In the material below, find how many lines contain the string "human". Write only that number.

◇ ◇ ◇

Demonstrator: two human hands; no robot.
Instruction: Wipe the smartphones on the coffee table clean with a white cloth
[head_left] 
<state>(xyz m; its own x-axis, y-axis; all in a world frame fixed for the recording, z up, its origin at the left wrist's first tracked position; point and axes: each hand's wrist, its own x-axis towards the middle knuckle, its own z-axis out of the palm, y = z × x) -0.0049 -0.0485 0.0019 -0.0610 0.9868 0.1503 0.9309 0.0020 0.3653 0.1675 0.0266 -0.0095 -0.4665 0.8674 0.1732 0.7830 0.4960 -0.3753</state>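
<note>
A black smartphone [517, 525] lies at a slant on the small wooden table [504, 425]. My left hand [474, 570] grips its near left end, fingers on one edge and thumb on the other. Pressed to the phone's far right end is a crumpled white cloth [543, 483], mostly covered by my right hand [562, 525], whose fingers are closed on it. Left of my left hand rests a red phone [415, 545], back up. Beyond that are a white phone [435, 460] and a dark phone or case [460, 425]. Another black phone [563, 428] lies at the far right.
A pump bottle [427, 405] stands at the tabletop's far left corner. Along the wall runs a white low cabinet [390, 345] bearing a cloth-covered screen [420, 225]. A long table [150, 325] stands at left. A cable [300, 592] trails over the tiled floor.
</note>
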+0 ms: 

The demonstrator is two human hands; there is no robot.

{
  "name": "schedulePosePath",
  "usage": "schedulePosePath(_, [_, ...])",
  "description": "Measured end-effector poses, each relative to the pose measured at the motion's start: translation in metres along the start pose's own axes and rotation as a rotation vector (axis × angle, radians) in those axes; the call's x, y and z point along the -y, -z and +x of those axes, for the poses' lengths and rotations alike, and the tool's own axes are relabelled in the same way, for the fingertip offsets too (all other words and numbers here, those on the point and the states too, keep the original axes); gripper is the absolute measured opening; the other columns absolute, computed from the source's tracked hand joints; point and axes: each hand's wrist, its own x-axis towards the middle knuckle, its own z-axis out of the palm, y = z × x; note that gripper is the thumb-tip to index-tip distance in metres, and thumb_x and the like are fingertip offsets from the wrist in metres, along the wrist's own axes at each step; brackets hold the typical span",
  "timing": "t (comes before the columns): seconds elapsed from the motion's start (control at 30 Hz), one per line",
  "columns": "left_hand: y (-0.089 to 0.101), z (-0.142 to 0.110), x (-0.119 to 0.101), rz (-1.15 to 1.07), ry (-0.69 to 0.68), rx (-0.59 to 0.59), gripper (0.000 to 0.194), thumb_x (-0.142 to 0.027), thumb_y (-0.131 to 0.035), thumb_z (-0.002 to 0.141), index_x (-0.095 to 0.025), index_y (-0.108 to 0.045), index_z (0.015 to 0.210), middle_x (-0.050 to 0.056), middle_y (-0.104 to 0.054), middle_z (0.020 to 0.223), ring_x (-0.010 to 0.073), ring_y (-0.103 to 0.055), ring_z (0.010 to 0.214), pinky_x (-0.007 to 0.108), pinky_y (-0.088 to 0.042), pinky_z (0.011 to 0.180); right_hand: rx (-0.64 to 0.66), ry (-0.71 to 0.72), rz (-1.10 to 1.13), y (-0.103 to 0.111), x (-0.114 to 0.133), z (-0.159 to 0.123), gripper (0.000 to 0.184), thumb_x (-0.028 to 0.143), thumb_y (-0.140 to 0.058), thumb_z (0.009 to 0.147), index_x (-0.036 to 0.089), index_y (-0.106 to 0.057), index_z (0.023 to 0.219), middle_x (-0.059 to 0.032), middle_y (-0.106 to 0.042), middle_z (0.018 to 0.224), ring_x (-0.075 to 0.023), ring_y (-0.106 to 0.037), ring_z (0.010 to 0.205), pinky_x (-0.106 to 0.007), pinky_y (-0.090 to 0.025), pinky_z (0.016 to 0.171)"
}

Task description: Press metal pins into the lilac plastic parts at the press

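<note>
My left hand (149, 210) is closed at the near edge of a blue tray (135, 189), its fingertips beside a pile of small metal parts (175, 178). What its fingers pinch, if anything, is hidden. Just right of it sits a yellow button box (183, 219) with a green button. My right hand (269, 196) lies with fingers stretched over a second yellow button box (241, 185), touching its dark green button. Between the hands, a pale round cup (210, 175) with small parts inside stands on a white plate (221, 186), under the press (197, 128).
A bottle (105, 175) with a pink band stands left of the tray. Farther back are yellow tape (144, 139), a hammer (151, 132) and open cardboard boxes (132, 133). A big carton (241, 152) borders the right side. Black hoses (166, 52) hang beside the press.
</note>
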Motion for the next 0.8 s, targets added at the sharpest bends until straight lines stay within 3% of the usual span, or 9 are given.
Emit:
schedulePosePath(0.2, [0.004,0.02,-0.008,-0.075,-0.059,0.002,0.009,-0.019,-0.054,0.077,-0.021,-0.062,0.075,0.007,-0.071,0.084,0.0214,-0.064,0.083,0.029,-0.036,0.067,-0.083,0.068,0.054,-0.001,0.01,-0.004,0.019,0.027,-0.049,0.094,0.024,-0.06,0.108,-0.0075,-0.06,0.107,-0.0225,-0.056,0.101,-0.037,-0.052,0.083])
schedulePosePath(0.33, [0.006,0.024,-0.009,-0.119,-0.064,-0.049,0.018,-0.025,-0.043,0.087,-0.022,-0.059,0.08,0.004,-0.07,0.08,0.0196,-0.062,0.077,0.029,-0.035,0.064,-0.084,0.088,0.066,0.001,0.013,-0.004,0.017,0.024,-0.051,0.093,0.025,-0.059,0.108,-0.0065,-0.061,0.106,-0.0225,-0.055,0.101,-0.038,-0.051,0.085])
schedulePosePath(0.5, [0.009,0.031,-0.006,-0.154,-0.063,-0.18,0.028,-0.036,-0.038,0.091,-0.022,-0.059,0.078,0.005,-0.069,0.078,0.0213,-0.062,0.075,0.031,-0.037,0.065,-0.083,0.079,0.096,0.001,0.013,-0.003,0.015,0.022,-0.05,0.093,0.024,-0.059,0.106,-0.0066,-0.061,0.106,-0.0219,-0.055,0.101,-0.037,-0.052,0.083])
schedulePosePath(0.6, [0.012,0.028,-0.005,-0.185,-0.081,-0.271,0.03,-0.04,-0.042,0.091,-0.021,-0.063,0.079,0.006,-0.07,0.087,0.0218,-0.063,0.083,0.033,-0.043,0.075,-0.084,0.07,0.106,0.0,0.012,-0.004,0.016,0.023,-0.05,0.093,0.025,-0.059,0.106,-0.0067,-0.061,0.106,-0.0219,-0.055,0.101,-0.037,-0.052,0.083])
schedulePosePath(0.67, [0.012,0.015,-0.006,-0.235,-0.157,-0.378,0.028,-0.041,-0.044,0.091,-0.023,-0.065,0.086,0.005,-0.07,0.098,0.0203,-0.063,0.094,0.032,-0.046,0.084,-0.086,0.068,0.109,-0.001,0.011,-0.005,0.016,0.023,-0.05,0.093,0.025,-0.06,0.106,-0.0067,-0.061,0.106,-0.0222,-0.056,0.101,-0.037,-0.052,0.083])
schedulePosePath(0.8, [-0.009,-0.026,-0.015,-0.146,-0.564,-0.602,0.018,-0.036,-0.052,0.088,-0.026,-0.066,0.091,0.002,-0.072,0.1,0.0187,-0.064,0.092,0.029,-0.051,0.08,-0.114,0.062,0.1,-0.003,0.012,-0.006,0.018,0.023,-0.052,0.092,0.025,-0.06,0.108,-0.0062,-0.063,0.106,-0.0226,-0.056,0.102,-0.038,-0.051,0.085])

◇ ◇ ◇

Solution for this exercise:
2